Data items
============================================================
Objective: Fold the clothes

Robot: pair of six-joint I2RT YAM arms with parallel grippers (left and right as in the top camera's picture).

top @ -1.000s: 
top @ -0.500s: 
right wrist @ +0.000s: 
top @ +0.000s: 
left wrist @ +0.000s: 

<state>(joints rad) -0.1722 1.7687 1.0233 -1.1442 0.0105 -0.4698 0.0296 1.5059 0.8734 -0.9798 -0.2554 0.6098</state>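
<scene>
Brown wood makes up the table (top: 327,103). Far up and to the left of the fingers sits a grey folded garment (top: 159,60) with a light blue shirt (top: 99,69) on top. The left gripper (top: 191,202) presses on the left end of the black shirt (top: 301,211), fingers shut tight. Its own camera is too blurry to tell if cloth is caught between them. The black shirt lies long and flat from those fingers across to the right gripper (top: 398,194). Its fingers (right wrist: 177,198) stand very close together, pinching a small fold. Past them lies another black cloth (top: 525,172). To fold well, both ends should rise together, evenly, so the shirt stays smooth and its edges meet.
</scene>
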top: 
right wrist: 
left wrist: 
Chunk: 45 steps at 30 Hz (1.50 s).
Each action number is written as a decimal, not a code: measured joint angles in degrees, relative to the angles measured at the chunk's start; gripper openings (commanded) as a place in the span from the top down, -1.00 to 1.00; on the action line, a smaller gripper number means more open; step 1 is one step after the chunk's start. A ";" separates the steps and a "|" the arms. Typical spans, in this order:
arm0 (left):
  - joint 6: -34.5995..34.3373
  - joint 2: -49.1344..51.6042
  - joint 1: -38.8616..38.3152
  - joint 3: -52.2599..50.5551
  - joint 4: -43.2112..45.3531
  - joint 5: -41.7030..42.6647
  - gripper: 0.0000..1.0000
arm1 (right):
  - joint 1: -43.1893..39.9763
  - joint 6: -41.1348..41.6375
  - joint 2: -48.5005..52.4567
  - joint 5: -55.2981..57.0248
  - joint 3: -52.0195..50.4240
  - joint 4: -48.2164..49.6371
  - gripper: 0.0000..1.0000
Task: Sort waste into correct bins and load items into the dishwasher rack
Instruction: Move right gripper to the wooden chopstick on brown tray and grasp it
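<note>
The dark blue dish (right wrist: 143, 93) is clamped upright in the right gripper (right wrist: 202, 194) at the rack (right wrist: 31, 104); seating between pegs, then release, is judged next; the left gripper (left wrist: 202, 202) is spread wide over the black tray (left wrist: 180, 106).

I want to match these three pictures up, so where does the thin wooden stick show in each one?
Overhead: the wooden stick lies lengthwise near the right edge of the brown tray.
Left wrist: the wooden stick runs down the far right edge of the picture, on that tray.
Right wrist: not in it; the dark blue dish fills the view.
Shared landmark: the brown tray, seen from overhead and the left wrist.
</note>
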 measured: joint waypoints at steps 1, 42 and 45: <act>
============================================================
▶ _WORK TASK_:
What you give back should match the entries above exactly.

▶ _RESULT_:
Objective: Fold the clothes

Robot: pair of six-joint I2RT YAM arms with parallel grippers (left and right as in the top camera's picture).

top @ -1.000s: 
top @ -0.500s: 
right wrist @ +0.000s: 
top @ +0.000s: 
left wrist @ +0.000s: 

<state>(joints rad) -0.1722 1.7687 1.0233 -1.1442 0.0105 -0.4698 0.0296 1.5059 0.8734 -0.9798 -0.2554 0.6098</state>
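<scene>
Brown wood makes up the table (top: 327,103). Far up and to the left of the fingers sits a grey folded garment (top: 159,60) with a light blue shirt (top: 99,69) on top. The left gripper (top: 191,202) presses on the left end of the black shirt (top: 301,211), fingers shut tight. Its own camera is too blurry to tell if cloth is caught between them. The black shirt lies long and flat from those fingers across to the right gripper (top: 398,194). Its fingers (right wrist: 177,198) stand very close together, pinching a small fold. Past them lies another black cloth (top: 525,172). To fold well, both ends should rise together, evenly, so the shirt stays smooth and its edges meet.
</scene>
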top: 
right wrist: 
left wrist: 
Chunk: 45 steps at 30 Hz (1.50 s).
Each action number is written as a decimal, not a code: measured joint angles in degrees, relative to the angles measured at the chunk's start; gripper openings (commanded) as a place in the span from the top down, -1.00 to 1.00; on the action line, a smaller gripper number means more open; step 1 is one step after the chunk's start. A ";" separates the steps and a "|" the arms. Typical spans, in this order:
arm0 (left):
  - joint 6: -34.5995..34.3373
  - joint 2: -49.1344..51.6042
  - joint 1: -38.8616..38.3152
  - joint 3: -52.2599..50.5551
  - joint 4: -43.2112..45.3531
  - joint 5: -41.7030..42.6647
  - gripper: 0.0000..1.0000
arm1 (right):
  - joint 1: -43.1893..39.9763
  - joint 6: -41.1348..41.6375
  - joint 2: -48.5005..52.4567
  - joint 5: -55.2981..57.0248
  - joint 3: -52.0195..50.4240
  - joint 4: -48.2164..49.6371
  - gripper: 0.0000..1.0000
Task: Sort waste into correct bins and load items into the dishwasher rack
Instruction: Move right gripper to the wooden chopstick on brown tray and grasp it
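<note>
The dark blue dish (right wrist: 143, 93) is clamped upright in the right gripper (right wrist: 202, 194) at the rack (right wrist: 31, 104); seating between pegs, then release, is judged next; the left gripper (left wrist: 202, 202) is spread wide over the black tray (left wrist: 180, 106).

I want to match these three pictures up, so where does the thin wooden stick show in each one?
Overhead: the wooden stick lies lengthwise near the right edge of the brown tray.
Left wrist: the wooden stick runs down the far right edge of the picture, on that tray.
Right wrist: not in it; the dark blue dish fills the view.
Shared landmark: the brown tray, seen from overhead and the left wrist.
</note>
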 measured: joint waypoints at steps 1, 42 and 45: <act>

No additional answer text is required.